La ‘fila’ per andare in Albania - In attesa del semaforo verde, però, per andare in Albania in Italia c’è la coda. Polizia, carabinieri, agenti della penitenziaria, si contendono la missione d’oro che già da giugno sta costando al bilancio dello Stato inutili ma considerevoli cifre. Circa 30.000 euro al giorno, 900.000 euro in un mese.

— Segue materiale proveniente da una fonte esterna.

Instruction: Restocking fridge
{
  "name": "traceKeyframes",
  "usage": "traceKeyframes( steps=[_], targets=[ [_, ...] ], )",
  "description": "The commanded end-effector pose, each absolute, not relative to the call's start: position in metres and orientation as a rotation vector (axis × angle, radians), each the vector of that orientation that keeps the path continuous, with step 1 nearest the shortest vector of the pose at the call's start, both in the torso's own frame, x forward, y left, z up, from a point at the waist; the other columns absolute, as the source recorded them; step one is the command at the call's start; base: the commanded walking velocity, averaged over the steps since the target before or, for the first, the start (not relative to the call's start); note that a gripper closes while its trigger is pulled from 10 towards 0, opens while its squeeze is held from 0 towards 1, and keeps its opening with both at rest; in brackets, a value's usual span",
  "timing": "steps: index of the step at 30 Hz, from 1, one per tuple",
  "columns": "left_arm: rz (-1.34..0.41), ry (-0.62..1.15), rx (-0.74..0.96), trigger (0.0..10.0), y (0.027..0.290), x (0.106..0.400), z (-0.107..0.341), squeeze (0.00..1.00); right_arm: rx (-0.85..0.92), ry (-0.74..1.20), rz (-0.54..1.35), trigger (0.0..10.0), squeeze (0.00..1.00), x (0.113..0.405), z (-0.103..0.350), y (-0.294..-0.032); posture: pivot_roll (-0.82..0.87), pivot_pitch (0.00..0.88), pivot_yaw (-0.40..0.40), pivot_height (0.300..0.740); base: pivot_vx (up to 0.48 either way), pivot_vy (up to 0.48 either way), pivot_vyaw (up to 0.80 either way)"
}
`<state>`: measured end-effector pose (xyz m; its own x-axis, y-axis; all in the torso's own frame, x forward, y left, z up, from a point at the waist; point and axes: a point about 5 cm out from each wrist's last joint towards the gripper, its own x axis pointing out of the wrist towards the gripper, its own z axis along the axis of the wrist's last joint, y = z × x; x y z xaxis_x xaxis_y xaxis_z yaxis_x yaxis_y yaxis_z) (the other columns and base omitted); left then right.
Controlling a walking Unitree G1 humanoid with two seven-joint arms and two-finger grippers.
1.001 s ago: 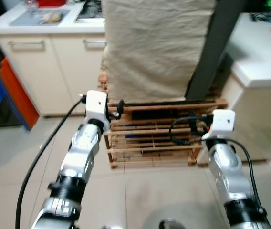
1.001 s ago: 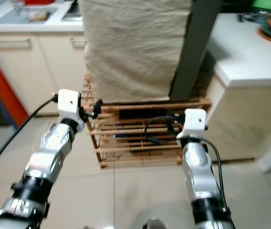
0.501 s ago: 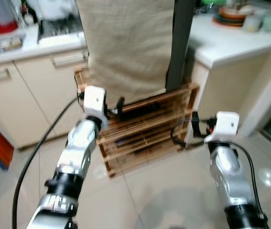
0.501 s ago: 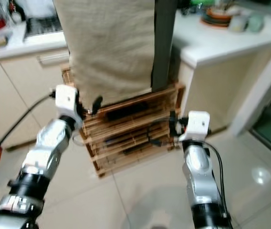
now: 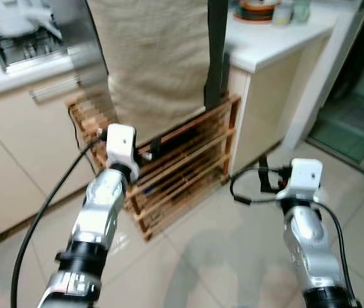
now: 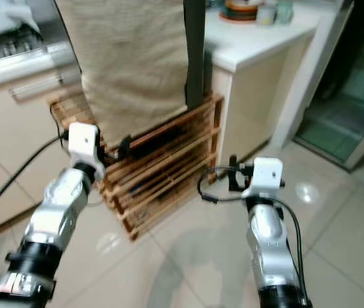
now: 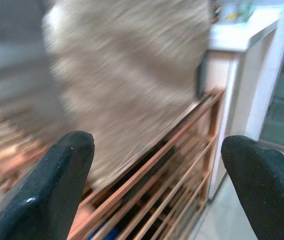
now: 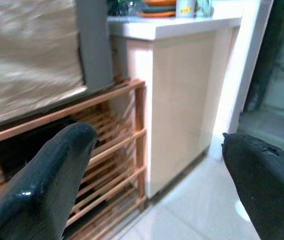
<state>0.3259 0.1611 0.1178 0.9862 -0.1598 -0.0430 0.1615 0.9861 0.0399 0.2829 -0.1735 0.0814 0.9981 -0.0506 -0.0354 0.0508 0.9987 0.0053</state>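
While both grippers, left [image 7: 154,187] and right [image 8: 157,185], hold their fingers wide apart and empty, a wooden rack [image 5: 182,163] under a beige cloth [image 5: 153,58] stands ahead of them.

Two black fingers [image 7: 57,185] of the left gripper [image 7: 157,185] stand wide apart at the near edge of the picture, with nothing between them. Past them hangs a beige cloth [image 7: 132,85], blurred, draped over something tall and reaching down to a low wooden slatted rack [image 7: 182,165]. The rack's rails run at a slant, with dark shapes behind them that I cannot make out. Just beside the rack stands a pale cabinet [image 7: 234,110] with a white countertop [image 7: 242,32], and a light tiled floor [image 7: 222,220] beneath.
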Motion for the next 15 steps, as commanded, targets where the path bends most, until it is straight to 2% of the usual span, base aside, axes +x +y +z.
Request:
traceKeyframes(
  steps=[1, 15],
  targets=[
    [-0.13, 0.073, 0.018, 10.0, 0.166, 0.325, 0.114, 0.0, 0.002, 0.02, -0.037, 10.0, 0.0, 0.283, 0.085, -0.172, -0.14, 0.0, 0.069, 0.74, 0.0, 0.48, -0.73],
    [-0.116, 0.052, -0.01, 10.0, 0.161, 0.329, 0.12, 0.0, 0.0, 0.009, 0.024, 10.0, 0.0, 0.295, 0.09, -0.157, -0.13, 0.0, 0.053, 0.74, 0.0, 0.48, -0.72]
  ],
)
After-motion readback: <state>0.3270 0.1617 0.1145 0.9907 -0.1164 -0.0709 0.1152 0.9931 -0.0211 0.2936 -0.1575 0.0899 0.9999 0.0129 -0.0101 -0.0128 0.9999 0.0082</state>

Sono già migliaia le richieste che sono giunte nei vari Corpi interessati per poter fare almeno un turno in Albania: cento euro di missione al giorno più vitto e alloggio, al momento per vigilare sulle strutture vuote, un domani per guardare a vista i migranti nel centro di trattenimento o, se mai qualcuno dovesse finirci, nel piccolo penitenziario da 24 posti dove sarà assicurato un trattamento che nessun carcere italiano ha: 3 guardie carcerarie ogni detenuto a fronte di un rapporto che nell’inferno delle carceri italiane è invertito, un poliziotto ogni tre detenuti. Quelle che sono partite, e non senza proteste e riserve, sono quelle che il ministro dell’Interno Piantedosi definisce le “prove generali” dell’attuazione delle procedure accelerate di frontiera che poi dovranno trovare piena attuazione nei centri di Albania che restano un miraggio.

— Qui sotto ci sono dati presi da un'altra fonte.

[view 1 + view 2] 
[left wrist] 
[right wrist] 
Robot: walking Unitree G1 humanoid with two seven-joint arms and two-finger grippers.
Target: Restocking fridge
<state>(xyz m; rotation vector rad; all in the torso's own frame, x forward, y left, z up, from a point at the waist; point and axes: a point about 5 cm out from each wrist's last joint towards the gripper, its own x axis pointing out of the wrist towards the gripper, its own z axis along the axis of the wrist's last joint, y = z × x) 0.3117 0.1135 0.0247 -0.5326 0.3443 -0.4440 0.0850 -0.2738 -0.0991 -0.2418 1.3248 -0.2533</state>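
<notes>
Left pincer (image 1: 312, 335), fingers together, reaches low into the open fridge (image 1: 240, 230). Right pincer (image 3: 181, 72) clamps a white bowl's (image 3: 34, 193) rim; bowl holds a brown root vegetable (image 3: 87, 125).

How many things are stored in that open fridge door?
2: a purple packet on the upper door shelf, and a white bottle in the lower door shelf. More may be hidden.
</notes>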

Il primo espulso - Il primo espulso dal centro trattenimenti per richiedenti asilo di Porto Empedocle con le procedure accelerate di frontiera su cui ruota il progetto-monstre dell’Albania è stato un ragazzo tunisino con mutilazioni genitali. Dunque decisamente un vulnerabile, di quelli - per capirci - che la legge vieta di rimandare indietro con procedura sommaria. E invece, quel ragazzo lo hanno rimandato indietro in tre giorni, dopo che la giudice della sezione immigrazione di Palermo ha confermato il fermo che il questore di Agrigento aveva disposto perché a Lampedusa aveva tentato la fuga. “Rimandato indietro ancor prima di comparire davanti al giudice per la trattazione della sua richiesta di asilo - racconta la sua legale Rosa Emanuela Lo Faro - non pensavano che lui, dalla Tunisia, dove appena arrivato è sfuggito ad un agguato delle stesse persone che in passato lo avevano mutilato, sarebbe riuscito a collegarsi in udienza e a farci avere una lettera con la sua storia”.